5. Desire To Be Liked
Did you know that cults who want to recruit members play on this desire? They know it's human nature that you want people to like you so you’ll do whatever it takes to get someone to like you. Even if that means sacrificing your own self esteem. It's just not worth being liked by someone who isn't bringing out the best in you. The most important person for you to like is yourself and if you're hanging around people who don't want the best for you, you're not going to be liking yourself very much. Unhealthy friendships are definitely not going to make you happy.
6. It’s Hard To Break Up With Friends
It’s hard to break up with friends even when they're unhealthy friendships. What do you do, have the “it’s not you, it’s me" talk? Seriously, it’s not always easy. They call, you talk to them, they invite you somewhere, you feel it’s rude to say, “No”, so the cycle continues. You know they're unhealthy friendships but you just don't know how to end it.
First thing is to be strong and to believe in yourself that you deserve the best in relationships. Then, just start saying "No" when they call. It may be tempting to just not call them back when they call but you wouldn't want to be treated that way, so don't do it to someone else. The best policy would be to be completely honest with them and tell them how you're feeling. It may not be easy to be so honest but it's the best way. And, who knows, if you tell them something like, "I don't want to go out drinking every Saturday night anymore" they may respond that they don't either. They were just doing it because they thought you wanted to. You may find that an unhealthy friendship turns into a much healthier one just by being completely honest.

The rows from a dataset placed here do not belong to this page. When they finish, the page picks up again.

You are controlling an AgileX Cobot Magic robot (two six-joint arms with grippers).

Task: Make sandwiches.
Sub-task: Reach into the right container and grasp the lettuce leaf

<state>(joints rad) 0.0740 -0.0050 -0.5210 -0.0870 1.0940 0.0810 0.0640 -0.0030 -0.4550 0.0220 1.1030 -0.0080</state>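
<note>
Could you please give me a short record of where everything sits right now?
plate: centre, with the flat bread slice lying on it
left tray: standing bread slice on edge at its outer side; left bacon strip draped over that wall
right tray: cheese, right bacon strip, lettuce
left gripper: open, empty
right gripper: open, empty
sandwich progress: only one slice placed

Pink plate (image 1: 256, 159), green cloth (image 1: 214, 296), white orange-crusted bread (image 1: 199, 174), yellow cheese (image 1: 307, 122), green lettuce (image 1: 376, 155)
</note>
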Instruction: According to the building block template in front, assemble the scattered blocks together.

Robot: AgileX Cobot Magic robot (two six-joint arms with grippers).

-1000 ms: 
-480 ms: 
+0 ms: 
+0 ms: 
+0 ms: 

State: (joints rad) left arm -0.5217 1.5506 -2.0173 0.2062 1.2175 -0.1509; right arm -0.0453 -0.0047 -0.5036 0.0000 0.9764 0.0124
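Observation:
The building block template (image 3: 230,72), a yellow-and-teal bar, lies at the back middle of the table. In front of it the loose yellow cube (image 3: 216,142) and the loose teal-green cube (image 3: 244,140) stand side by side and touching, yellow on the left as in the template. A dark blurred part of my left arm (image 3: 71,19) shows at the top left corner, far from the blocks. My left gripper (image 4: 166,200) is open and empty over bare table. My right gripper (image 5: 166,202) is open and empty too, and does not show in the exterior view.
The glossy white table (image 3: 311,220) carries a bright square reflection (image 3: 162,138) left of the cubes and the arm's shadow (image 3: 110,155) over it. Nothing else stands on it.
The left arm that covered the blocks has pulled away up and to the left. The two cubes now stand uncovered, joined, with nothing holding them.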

7. You Feel You Have To Out Of Loyalty
You’ve been friends since high school. How could you break up with someone you've been friends with so long? Or they're your brother's friend so you feel obligated. People change a lot over the years and start going in their own direction. If you decide to change to become more positive and confident and your friends are stuck in old thought patterns, you're keeping yourself locked into a way of life you no longer want. You need to ask yourself, why do you keep the friends that are no longer helping you to achieve your goals? To be the best you can be, you need to move on from the unhealthy friendships.
Why You Need to Be Aware of Who You're Associating With
Friends should be there to support you and to enrich your life. If they’re bringing you down, it’s time to move on. The people you choose to surround yourself with should also be great spirits who inspire you to be the absolute best you can be.
If you have unhealthy friendships or groups in your life, ask yourself "why" and then as soon as you can, let them go. Life is too short and you have so much to offer the world to be limited by the small thinking people you'll find all around you.
The key point is to be aware of who you're associating with. If you're around negative people all the time very likely you'll find that you start to think this way too. If you're with positive, excited to be alive people, that will rub off on you. It's an easy way to build confidence just by being aware of what kind of people you surround yourself with. Unhealthy friendships take a lot of energy and really just aren't worth it.
Remember this the next time you think about not moving on from unhealthy friendships:
A friend is a present you give yourself.
Robert Louis Stevenson
What kind of gift are you giving yourself?